We are pretty good with these rules, well, except for one. . . we are terrible at “culling” our animals. Taking a pets life when it is in good health, not aggressive and fitting in well on the farm is a challenging this for us to do, but of course with a farm needing only about 1 rooster per 6 or 8 hens, you can quickly become overrun.
At the current time we have apx 35 hens, with 7 roosters. Our Alpha rooster is the “granddaddy” of most of our flock, and after 6 years is still maintaining his spot at the top of the ladder.
Under him the rooster boys adapt to the beta position, with our hand hatched white 2 year old rooster being the most likely candidate.
Check out the video below and see why we have a hard time culling a “useless” rooster, and what exactly IS a useless rooster!

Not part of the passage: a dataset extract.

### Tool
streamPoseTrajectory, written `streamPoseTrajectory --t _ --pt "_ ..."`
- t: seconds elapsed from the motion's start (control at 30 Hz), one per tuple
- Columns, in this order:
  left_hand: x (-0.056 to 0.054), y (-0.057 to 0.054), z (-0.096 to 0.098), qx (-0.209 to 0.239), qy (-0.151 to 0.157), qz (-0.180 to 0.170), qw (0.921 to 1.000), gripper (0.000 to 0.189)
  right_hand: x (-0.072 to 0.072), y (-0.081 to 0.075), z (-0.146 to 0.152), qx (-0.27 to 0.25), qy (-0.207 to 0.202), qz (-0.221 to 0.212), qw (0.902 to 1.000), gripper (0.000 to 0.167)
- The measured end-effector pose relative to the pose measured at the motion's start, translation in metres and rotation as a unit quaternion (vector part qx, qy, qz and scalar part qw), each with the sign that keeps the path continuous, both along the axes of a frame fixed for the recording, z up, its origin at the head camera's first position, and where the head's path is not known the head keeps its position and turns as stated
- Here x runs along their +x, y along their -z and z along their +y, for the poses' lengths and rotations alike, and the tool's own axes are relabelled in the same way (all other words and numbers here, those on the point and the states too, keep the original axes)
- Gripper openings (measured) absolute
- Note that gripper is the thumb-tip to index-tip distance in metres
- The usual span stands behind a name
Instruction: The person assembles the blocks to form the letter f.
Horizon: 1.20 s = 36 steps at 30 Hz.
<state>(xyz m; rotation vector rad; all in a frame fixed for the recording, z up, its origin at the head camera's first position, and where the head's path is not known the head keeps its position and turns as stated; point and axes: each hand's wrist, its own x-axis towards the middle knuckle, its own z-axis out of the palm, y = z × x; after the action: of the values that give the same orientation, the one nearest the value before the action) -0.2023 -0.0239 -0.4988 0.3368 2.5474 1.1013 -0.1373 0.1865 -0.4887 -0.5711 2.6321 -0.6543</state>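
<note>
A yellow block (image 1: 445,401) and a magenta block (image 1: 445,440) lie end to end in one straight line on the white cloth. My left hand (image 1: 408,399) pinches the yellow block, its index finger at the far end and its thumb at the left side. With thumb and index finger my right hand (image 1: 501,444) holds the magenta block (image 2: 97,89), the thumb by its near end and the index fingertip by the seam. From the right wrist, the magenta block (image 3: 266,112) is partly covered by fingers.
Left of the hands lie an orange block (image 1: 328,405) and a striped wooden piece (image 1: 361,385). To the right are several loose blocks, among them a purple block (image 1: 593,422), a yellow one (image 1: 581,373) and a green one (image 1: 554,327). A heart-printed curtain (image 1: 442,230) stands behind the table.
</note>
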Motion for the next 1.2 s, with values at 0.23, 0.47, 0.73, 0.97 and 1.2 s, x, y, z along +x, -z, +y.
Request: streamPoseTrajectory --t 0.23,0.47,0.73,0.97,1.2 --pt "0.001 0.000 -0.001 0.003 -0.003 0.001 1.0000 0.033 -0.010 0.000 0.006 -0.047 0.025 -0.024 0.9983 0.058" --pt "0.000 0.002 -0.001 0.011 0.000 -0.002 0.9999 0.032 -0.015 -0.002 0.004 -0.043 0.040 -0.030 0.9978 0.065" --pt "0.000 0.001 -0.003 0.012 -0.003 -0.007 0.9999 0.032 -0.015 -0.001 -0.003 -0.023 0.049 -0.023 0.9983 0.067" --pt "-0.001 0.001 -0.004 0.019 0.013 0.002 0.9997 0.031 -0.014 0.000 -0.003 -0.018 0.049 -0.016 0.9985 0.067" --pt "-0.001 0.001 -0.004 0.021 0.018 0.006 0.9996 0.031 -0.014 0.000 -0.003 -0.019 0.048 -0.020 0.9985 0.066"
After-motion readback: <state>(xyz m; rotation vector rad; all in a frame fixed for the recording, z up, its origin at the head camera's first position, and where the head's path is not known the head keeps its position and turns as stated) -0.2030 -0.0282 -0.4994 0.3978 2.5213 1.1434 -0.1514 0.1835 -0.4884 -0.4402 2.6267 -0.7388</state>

The other rooster boys all seem to fit in with the remaining flock, with no fighting or arguments. Our birds free range, so each rooster finds his own space, and collects his own ladies (except of course for Nick, our Polish rooster, and our only completely USELESS animal) Watch the video below to see just WHY Nick Is a useless rooster.
Tips on managing a Rooster (or three) on your farm
- Give your bird a space to call his own. A rooster wants to manage a flock, and by giving him space to do so he will be able to feel valuable.

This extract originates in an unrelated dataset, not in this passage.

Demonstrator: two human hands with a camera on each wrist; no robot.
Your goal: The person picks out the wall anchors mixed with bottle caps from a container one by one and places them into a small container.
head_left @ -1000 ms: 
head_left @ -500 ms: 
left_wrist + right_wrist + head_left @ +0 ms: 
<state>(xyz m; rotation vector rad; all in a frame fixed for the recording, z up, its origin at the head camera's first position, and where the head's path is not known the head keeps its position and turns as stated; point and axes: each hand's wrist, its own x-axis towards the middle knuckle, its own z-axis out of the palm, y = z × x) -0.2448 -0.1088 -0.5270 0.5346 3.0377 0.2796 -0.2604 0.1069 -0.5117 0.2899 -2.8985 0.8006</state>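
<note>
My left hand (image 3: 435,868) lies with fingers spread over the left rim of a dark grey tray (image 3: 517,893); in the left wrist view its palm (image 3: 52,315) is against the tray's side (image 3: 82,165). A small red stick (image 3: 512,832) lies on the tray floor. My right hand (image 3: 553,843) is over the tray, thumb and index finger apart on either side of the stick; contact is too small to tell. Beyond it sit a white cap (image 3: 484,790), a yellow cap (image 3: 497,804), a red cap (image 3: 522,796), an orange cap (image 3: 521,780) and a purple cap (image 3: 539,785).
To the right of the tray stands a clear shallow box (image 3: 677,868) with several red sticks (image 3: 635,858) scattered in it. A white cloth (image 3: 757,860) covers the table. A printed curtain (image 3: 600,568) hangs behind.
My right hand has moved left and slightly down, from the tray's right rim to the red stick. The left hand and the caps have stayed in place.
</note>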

- Handle the roosters. Do not let thembully you. We find if our boys get a bit feisty with us the best course of action is to “embarrass” him and show our dominance. The kids will hold him like a baby, cuddle him etc, in front of the other birds and this will “bring him down a notch”

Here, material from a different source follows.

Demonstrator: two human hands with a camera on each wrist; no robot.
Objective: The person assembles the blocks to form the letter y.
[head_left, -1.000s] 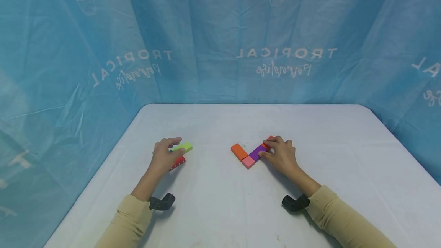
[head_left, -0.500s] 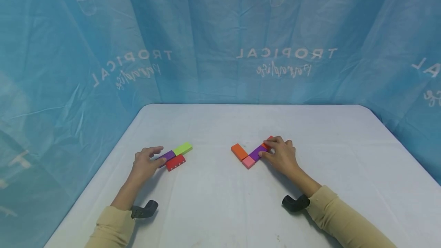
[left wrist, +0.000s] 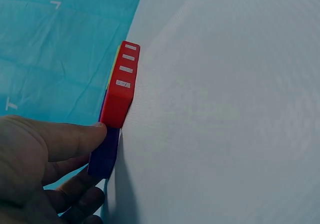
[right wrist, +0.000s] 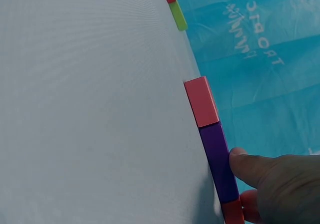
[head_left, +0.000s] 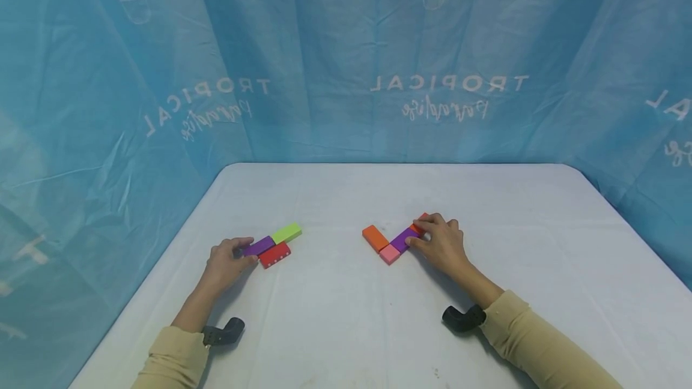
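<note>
At the left end of a purple block (head_left: 260,246), my left hand (head_left: 226,263) pinches it between thumb and fingers. Lined up end to end with it is a lime green block (head_left: 286,233). A red block (head_left: 276,255) with white marks lies along their near side. My right hand (head_left: 442,245) grips another purple block (head_left: 401,240), with the thumb (right wrist: 240,159) against its side and the fingers reaching over the red block (head_left: 424,216) at its far end. That red block is partly hidden. A pink block (head_left: 390,254) joins the purple one's near end, and an orange block (head_left: 375,238) angles away from it.
The blocks lie on a white-covered table (head_left: 346,317). Blue printed curtains (head_left: 335,47) hang behind and beside it. A black curved device sits at each wrist, below the rolled beige sleeves.
My left hand has drawn left off the green and red blocks to the purple block's left end, where thumb and fingers now hold it. The right hand stays put.
</note>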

- Give him enough ladies. Each male bird should have a flock of about 6 hens to call his own, although alpha birds will often have a larger group
Benefits Of a Rooster
We wouldn’t have chickens without having a few roosters in our flock. There have been dozens of times they have protected our girls from predators, once blocking the hen house door to a racoon that came in for a snack.
As well a roosters main purpose is to care for his hens. He will find food for them, protect them while they dust bathe and range, and ensure they come in safely to the coop each night. We even had one bird that would notify us if a hen went into the trees at night, as he paced and called out to her to come to bed.
Of course you also need boys on the farm if you are going to breed your flock! Although you do not need a rooster for a hen to start laying!
Our group of 7 work hard to maintain our flock, and watching them work as a team when there is a threat to the girls is a wonderful thing. Don’t be too harsh on your extra roos, and allow them the chance to fit into the flock as a valued member of the group.